Her sermon is beautifully simple: “I have seen the Lord.” Her sermon is different than many sermons you may have heard. She does not say, “I have understood everything.” She does not say: “I have solved the mystery.” She does not say, “I have no more questions.” She simply says, “I have seen him.”
This is the heart of Christian faith. Not certainty, not perfect understanding, not theological mastery — but encounter. Relationship. Recognition. Easter is not something we explain. It is something we witness.
So what does this story mean for us — gathered here in this place, with our mix of faith and doubt, joy and sorrow, familiarity and newness? First, this story is a reminder that Easter arrives in the dark. If your life feels like early morning before the sun has risen — if you are carrying grief, or fear, or exhaustion — Easter is for you. God does not wait for you to be ready. God comes to you in the dark.
Second, we are reminded this morning that God transforms what we cannot. The empty tomb is not something Mary or Peter or the beloved disciple could have engineered. Resurrection is God’s work. God’s initiative. God’s gift. Where you see only endings, God is already at work creating beginnings.
Third, Easter tells us that our name is known. Before Mary understands resurrection, she is known by name. Before she believes, she is loved. Before she proclaims, she is called. You are not a stranger to God. You are not forgotten. You are not lost in the crowd.
Finally, Easter tells us that we are sent. Mary does not stay in the garden. She goes. She carries resurrection into the world. And so do we. Easter is not the end of the story. It is the beginning of a new one — a story in which we are invited to participate. A story in which love is stronger than death, forgiveness stronger than fear, hope stronger than despair. This is the story that God is writing in the world and it is a story that refutes many of the stories with currency in our world today. Some of those stories tell us that ‘might makes right,’ or that ‘humility is for losers,’ or that ‘forgiveness is for the weak.’ But this story tells us that the way to find your life is to lose it, that sacrificial self-giving love is the most powerful force at work in the world, and that all the forces that seek to harm and destroy us are already and ultimately defeated.

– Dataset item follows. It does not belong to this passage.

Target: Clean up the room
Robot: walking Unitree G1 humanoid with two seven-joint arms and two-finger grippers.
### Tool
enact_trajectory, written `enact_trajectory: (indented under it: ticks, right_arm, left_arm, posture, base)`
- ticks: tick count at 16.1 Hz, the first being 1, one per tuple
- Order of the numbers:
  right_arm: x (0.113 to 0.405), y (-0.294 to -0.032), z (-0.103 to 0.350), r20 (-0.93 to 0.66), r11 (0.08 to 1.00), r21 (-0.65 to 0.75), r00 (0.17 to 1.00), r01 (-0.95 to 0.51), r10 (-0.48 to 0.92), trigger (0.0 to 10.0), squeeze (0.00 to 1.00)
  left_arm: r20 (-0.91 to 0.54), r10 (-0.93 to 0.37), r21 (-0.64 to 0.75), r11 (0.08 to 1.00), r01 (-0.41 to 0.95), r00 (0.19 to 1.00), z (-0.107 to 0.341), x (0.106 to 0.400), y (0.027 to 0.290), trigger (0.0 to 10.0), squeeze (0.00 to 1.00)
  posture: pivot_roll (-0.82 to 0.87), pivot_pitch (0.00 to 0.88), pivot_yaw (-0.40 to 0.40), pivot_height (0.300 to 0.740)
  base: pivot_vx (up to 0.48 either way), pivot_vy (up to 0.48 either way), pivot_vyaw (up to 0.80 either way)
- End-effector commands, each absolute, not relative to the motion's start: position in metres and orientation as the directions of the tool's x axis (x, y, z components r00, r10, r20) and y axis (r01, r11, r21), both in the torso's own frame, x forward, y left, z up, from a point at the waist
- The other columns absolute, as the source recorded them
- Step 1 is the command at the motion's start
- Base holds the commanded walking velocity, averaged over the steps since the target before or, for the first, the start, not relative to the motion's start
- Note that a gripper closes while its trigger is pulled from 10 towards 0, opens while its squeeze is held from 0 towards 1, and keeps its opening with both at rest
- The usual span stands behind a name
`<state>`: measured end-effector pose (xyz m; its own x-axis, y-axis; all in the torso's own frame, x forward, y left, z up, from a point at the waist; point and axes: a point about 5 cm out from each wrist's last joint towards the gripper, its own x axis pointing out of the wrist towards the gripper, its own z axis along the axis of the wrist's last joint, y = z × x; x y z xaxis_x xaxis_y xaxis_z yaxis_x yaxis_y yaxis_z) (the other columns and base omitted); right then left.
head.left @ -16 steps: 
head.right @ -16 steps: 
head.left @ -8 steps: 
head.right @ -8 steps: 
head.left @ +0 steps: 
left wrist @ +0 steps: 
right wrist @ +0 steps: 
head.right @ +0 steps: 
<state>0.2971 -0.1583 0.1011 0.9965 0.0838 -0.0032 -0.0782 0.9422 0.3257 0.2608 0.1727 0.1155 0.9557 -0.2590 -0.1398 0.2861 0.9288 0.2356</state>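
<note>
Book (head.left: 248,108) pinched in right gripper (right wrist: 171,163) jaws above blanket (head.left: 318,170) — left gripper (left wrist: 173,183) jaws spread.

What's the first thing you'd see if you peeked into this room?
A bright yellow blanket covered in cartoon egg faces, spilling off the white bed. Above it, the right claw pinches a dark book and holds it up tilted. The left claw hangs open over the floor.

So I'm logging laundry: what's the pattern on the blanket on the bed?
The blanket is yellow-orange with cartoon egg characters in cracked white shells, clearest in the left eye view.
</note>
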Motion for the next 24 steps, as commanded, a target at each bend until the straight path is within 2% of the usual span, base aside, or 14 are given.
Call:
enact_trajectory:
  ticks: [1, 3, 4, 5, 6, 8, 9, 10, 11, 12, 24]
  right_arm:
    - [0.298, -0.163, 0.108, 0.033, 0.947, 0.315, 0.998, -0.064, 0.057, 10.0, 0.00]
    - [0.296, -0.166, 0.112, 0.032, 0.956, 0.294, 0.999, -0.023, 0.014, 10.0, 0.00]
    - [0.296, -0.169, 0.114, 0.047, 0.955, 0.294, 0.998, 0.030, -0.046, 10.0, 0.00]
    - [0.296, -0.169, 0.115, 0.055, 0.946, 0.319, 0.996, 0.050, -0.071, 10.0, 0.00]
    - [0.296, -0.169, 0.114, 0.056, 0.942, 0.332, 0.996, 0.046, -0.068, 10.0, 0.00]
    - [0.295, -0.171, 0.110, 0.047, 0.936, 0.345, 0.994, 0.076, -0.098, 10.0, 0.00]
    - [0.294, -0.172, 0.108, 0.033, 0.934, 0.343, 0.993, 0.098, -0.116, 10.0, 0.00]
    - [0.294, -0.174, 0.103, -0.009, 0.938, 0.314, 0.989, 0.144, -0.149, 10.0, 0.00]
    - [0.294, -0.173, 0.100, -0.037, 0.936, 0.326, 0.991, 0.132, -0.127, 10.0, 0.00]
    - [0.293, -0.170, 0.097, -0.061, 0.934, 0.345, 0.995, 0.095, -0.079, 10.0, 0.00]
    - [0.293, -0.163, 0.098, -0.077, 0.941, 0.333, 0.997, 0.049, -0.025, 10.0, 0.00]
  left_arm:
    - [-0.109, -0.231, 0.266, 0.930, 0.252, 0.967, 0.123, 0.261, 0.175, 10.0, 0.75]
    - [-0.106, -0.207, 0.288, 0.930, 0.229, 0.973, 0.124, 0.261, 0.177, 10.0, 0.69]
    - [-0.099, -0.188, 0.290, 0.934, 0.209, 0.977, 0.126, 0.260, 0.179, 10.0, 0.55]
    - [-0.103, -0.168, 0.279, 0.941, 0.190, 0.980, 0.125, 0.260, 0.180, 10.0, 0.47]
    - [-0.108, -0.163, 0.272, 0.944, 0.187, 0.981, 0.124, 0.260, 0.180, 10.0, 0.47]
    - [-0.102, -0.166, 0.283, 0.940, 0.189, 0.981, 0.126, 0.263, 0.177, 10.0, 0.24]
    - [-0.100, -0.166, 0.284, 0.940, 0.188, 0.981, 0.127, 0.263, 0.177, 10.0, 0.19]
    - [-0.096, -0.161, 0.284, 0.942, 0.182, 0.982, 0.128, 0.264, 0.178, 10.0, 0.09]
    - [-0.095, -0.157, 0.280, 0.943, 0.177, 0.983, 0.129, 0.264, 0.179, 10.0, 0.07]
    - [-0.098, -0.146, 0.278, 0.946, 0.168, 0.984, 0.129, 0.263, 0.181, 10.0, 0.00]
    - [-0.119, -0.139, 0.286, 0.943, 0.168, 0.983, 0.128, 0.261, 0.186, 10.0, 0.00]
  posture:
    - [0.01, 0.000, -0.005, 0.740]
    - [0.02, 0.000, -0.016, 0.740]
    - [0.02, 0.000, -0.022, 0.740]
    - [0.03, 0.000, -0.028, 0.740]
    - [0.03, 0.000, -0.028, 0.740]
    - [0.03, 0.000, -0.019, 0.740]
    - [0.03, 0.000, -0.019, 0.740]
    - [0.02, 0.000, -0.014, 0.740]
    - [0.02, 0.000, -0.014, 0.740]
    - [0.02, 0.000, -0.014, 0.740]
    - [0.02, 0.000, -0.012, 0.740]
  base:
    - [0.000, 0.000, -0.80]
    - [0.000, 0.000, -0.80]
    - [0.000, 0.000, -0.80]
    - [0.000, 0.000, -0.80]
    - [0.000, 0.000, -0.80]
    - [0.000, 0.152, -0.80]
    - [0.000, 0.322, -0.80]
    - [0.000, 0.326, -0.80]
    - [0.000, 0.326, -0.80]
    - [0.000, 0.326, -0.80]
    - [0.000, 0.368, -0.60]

So on this Easter morning, hear the good news: In the dark — Christ is risen. In the confusion — Christ is risen. In the grief you carry — Christ is risen. In the questions you cannot yet answer — Christ is risen. And Christ is calling your name.
Whether you are here every week or visiting for the first time, whether you feel full of faith or unsure what you believe, whether you come with joy or with heaviness — Easter is for you.
Not because you have everything figured out. Not because your life is tidy. Not because your faith is perfect. Easter is for you because God’s love is for you. A love that goes into the grave. A love that rises again. A love that speaks your name. A love that sends you into the world with hope.
So may you, like Mary, turn toward the One who stands before you. May you hear your name spoken in love. May you discover that the risen Christ is already here, already calling, already making all things new. And may your life — in whatever shape it takes — become its own quiet, courageous sermon: ‘I have seen the Lord.’